I'm writing a tool whose purpose is to process data from a sensor that provides the true bearing to a target, and combine measurements taken at various times into an estimate of the target's position (at the time of the first measurement) and velocity. The platform bearing the sensor can move in any way while gathering data (and in fact must change velocity to provide a unique solution), but it is assumed that the target travels at a fixed velocity the entire time.
I'm currently using a linear least squares approach to find the solution that minimizes the distance between each bearing line and the point where the target would be at the time of the measurement. The problem is that the distance to a line at bearing 45 degrees is the same as the distance to a line at the reciprocal bearing 45+180 = 225 degrees.
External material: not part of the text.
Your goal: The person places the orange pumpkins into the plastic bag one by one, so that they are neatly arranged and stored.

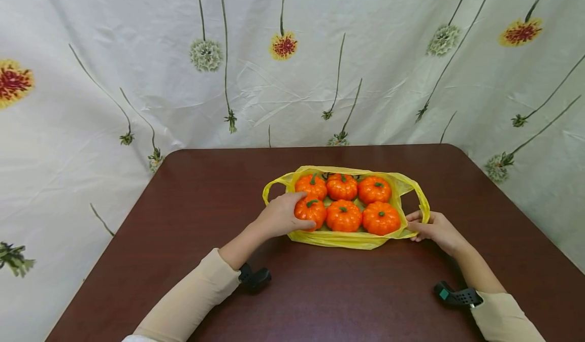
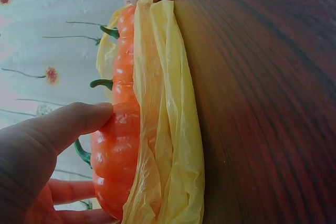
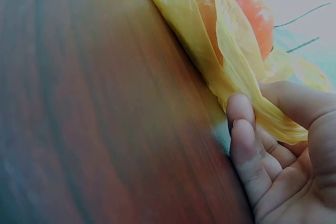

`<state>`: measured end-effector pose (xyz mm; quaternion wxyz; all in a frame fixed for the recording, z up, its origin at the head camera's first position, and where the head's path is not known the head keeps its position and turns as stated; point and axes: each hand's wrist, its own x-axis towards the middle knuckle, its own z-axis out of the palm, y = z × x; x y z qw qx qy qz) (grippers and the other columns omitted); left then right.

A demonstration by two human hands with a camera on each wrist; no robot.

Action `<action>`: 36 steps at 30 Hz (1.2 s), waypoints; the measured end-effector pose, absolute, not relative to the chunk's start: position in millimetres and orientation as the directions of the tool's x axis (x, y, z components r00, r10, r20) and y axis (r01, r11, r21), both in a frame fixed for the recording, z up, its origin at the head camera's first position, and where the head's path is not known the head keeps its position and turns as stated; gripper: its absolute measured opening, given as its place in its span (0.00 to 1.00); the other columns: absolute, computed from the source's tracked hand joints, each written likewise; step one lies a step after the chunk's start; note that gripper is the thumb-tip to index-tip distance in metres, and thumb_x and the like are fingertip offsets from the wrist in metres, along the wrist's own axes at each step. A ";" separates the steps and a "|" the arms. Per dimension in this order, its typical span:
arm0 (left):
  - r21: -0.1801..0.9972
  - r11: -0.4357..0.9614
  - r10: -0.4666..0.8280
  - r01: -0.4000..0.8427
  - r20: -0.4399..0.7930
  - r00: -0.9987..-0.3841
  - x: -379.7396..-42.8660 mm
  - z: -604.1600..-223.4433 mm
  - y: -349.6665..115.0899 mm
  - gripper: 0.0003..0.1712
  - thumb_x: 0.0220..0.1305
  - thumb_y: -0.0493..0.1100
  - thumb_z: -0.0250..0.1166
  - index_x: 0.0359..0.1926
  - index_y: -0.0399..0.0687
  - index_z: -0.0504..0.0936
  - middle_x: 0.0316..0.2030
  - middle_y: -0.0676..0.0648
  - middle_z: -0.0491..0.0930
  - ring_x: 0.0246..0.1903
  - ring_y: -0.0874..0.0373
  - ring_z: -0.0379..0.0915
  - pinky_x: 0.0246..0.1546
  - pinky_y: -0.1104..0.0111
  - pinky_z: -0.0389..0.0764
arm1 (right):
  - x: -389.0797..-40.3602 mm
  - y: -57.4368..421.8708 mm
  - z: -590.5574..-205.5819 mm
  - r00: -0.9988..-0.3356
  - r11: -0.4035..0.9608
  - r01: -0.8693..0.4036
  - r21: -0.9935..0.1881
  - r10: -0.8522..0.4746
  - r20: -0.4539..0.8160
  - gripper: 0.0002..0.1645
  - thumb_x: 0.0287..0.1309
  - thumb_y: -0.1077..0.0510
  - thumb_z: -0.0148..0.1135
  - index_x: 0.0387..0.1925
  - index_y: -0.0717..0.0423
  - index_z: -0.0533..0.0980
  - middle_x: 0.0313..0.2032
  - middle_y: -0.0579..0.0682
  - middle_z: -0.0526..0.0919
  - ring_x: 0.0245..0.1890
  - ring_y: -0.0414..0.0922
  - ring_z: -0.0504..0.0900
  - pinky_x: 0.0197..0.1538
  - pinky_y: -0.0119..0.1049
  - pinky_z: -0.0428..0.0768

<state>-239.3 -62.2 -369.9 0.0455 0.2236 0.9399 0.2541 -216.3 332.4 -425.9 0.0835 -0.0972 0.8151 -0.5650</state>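
Note:
A yellow plastic bag (image 1: 335, 239) lies on the table with its mouth spread wide. Inside sit several orange toy pumpkins (image 1: 344, 216) with green stems, in a back row and a front row. My left hand (image 1: 280, 215) grips the front-left pumpkin (image 1: 307, 211), thumb on the near side and fingers reaching behind it. The left wrist view shows that pumpkin (image 2: 115, 156) behind the bag's crumpled near wall (image 2: 173, 108). At the other end, my right hand (image 1: 437, 232) pinches the bag near its right handle loop (image 1: 425, 205); thumb and fingers hold the yellow plastic (image 3: 236, 72) in the right wrist view.
The dark brown wooden table (image 1: 210, 195) has rounded far corners. Behind it hangs a pale cloth (image 1: 320, 7) printed with flowers. The bag's left handle loop (image 1: 268, 185) stands up beside my left hand. Each wrist wears a black strap device (image 1: 457, 295).

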 end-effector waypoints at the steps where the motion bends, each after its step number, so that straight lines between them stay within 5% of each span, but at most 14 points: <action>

This can lead to the target being estimated to be in the opposite direction. I hoped that it wouldn't be a problem in practice, but in fact it is.
My current approach (in detail for those who are interested): for each bearing measurement, we know that $P=(P_x,P_y)$ is the position of the sensor platform, $\mathbf B$ is the normalized bearing line vector, and $t$ is the time since the first measurement. We want to solve for $A=(A_x,A_y)$ and $\mathbf V$, which are the position and velocity of the target at the time of the first measurement.
For each measurement, the target is at $A+\mathbf V t$, and we take $$ε = \operatorname{cross}(\mathbf V)\cdot (A+\mathbf V t -P)$$ (where $\operatorname{cross}\mathbf S$ produces a perpendicular vector to $\mathbf S$, returning $(-S_y,S_x)$. There's probably a name for that.) $A+\mathbf Vt-P$ represents the vector from P to the location of the target for that measurement. We'll call this vector $\mathbf T$. So the dot product gives us $$ε = \cos\theta |\mathbf T | |\operatorname{cross}(\mathbf B)| = \cos\theta |\mathbf T|$$ ($\mathbf B$ is normalized), where θ is the angle between the target and the perpendicular of the bearing line. The cosine function is zero at 90 or 270 degrees, which is why we used the perpendicular vector, so that it would be zero at 0 or 180 degrees to the true bearing line (i.e. it would be zero when |T| coincides with the bearing line). Thus ε is the distance from the estimated target position to the bearing line, and ε is minimized when A and V are such that the estimated target position is on the bearing line.
To solve this, we take ε = cross(B) · (A+Vt-P) = -By(Ax+Vxt-Px) + Bx(Ay+Vyt-Py). Then we square it and take partial derivatives for Ax, Ay, Vx, and Vy, sum the observations, solve the normal equations... the standard least squares approach. (I can elaborate if somebody asks.)
As I said, it's considering the distance to the bearing lines, but I actually want it to consider the distance to the bearing rays. I can't think of a way to do such a thing with linear equations. (In fact, I'm unaware of how to formulate the distance from a point to a ray without using a piecewise function.) I suppose it may not be possible. However, I'm not the best at math, so I ask:
- Is it possible to do with a linear equation?
- If not, can anybody suggest an approach that would work and how to formulate the objective function for it?